Repeat each entry exactly; omit all pictures.

(Available data Opens)

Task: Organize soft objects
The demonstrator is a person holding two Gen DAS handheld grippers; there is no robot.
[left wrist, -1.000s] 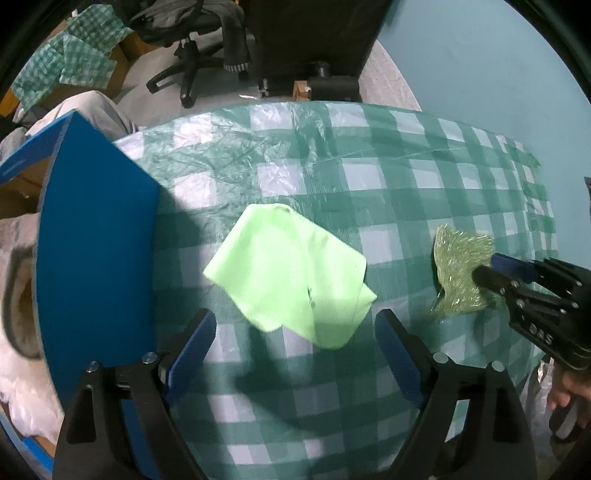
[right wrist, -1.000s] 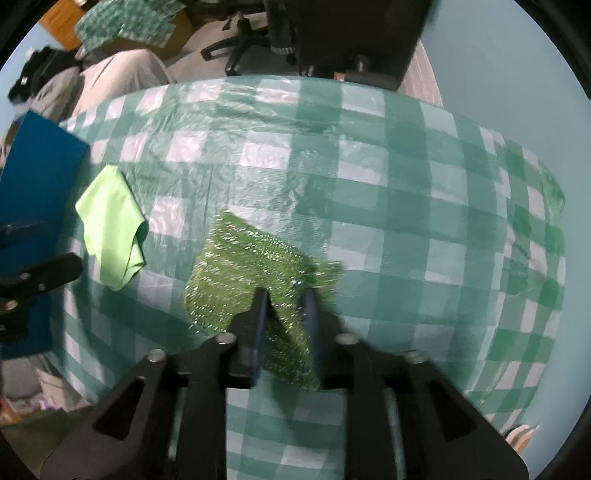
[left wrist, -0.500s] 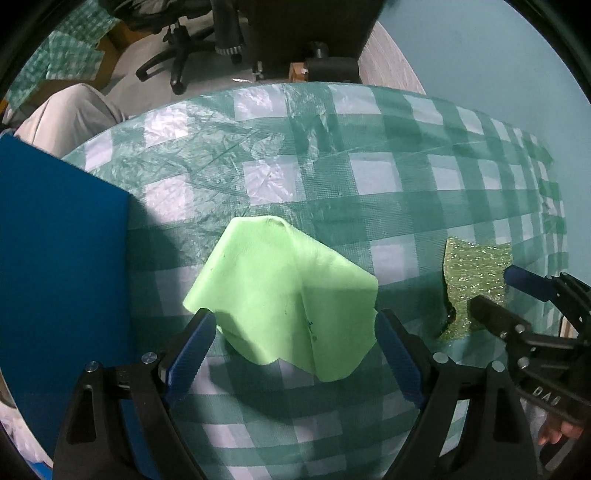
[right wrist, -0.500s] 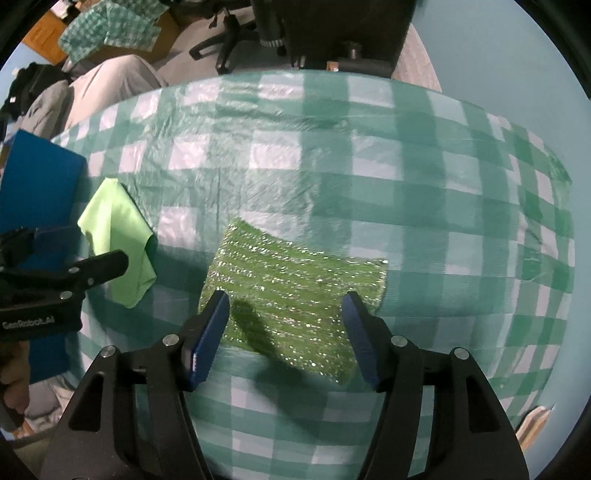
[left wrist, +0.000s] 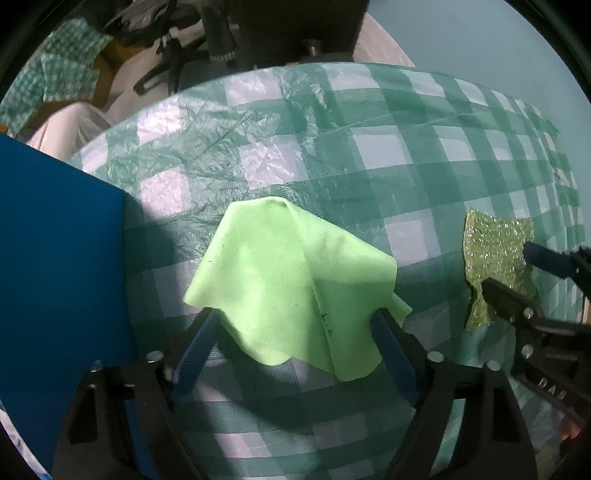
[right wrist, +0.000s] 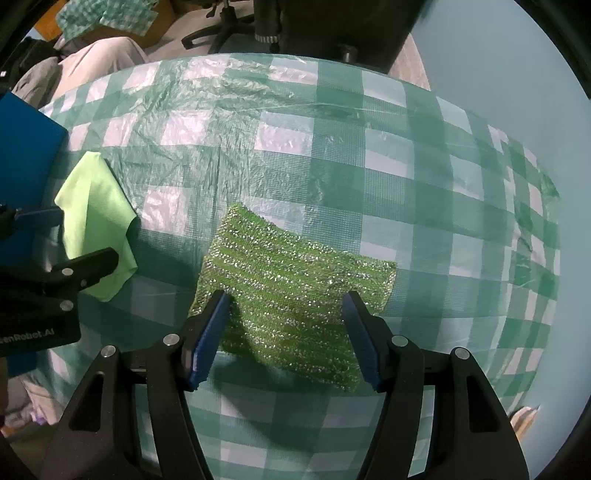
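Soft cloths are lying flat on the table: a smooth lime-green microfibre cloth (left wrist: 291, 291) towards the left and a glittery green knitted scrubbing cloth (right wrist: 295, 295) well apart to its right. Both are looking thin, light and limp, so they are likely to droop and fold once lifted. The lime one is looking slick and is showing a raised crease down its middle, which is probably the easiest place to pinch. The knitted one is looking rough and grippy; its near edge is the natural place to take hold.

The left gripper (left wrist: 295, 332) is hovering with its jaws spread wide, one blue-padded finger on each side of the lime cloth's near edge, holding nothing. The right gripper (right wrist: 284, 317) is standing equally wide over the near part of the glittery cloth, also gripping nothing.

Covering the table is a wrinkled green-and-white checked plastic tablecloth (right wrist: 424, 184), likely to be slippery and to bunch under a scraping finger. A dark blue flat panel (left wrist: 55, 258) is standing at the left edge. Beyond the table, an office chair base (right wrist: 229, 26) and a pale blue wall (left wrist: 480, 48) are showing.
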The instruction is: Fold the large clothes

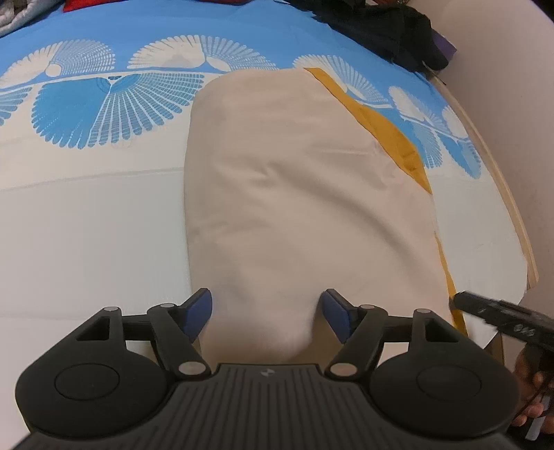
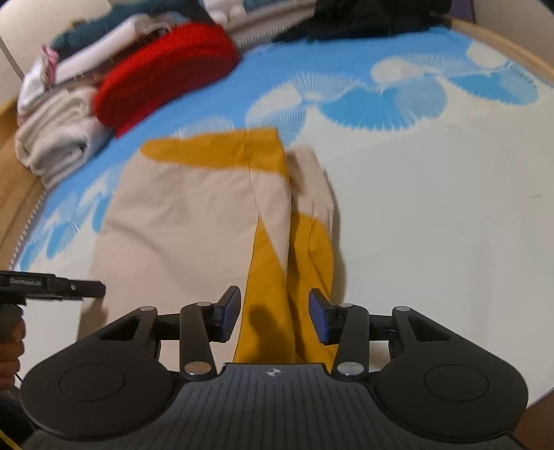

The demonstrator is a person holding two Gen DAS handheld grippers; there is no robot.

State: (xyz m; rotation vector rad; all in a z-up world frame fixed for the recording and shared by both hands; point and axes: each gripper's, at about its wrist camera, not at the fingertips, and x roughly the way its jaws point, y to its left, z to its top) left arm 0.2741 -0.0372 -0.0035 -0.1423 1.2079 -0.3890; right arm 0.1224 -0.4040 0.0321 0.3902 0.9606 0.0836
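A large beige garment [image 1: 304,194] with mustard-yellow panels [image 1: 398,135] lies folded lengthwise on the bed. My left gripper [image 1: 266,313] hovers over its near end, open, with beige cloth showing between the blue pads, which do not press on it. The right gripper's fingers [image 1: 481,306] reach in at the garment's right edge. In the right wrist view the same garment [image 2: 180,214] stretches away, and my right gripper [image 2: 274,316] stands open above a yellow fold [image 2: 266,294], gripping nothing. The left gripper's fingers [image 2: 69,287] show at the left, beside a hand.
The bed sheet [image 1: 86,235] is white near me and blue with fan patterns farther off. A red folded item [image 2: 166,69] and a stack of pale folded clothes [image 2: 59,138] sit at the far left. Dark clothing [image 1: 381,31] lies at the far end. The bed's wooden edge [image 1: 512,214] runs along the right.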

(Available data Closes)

Solution ::
Task: Organize soft objects
The demonstrator is a person holding two Gen DAS handheld grippers; there is no robot.
[left wrist, -1.000s] 
[right wrist, -1.000s] 
[left wrist, -0.500s] 
[right wrist, -0.500s] 
[left wrist, +0.000s] 
[right wrist, +0.000s] 
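Soft cloths are lying flat on the table: a smooth lime-green microfibre cloth (left wrist: 291, 291) towards the left and a glittery green knitted scrubbing cloth (right wrist: 295, 295) well apart to its right. Both are looking thin, light and limp, so they are likely to droop and fold once lifted. The lime one is looking slick and is showing a raised crease down its middle, which is probably the easiest place to pinch. The knitted one is looking rough and grippy; its near edge is the natural place to take hold.

The left gripper (left wrist: 295, 332) is hovering with its jaws spread wide, one blue-padded finger on each side of the lime cloth's near edge, holding nothing. The right gripper (right wrist: 284, 317) is standing equally wide over the near part of the glittery cloth, also gripping nothing.

Covering the table is a wrinkled green-and-white checked plastic tablecloth (right wrist: 424, 184), likely to be slippery and to bunch under a scraping finger. A dark blue flat panel (left wrist: 55, 258) is standing at the left edge. Beyond the table, an office chair base (right wrist: 229, 26) and a pale blue wall (left wrist: 480, 48) are showing.
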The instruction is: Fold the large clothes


The demonstrator is a person holding two Gen DAS handheld grippers; there is no robot.

State: (xyz m; rotation vector rad; all in a z-up world frame fixed for the recording and shared by both hands; point and axes: each gripper's, at about its wrist camera, not at the fingertips, and x roughly the way its jaws point, y to its left, z to its top) left arm 0.2741 -0.0372 -0.0035 -0.1423 1.2079 -0.3890; right arm 0.1224 -0.4040 0.0321 0.3902 0.9606 0.0836
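A large beige garment [image 1: 304,194] with mustard-yellow panels [image 1: 398,135] lies folded lengthwise on the bed. My left gripper [image 1: 266,313] hovers over its near end, open, with beige cloth showing between the blue pads, which do not press on it. The right gripper's fingers [image 1: 481,306] reach in at the garment's right edge. In the right wrist view the same garment [image 2: 180,214] stretches away, and my right gripper [image 2: 274,316] stands open above a yellow fold [image 2: 266,294], gripping nothing. The left gripper's fingers [image 2: 69,287] show at the left, beside a hand.
The bed sheet [image 1: 86,235] is white near me and blue with fan patterns farther off. A red folded item [image 2: 166,69] and a stack of pale folded clothes [image 2: 59,138] sit at the far left. Dark clothing [image 1: 381,31] lies at the far end. The bed's wooden edge [image 1: 512,214] runs along the right.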

That completes the answer.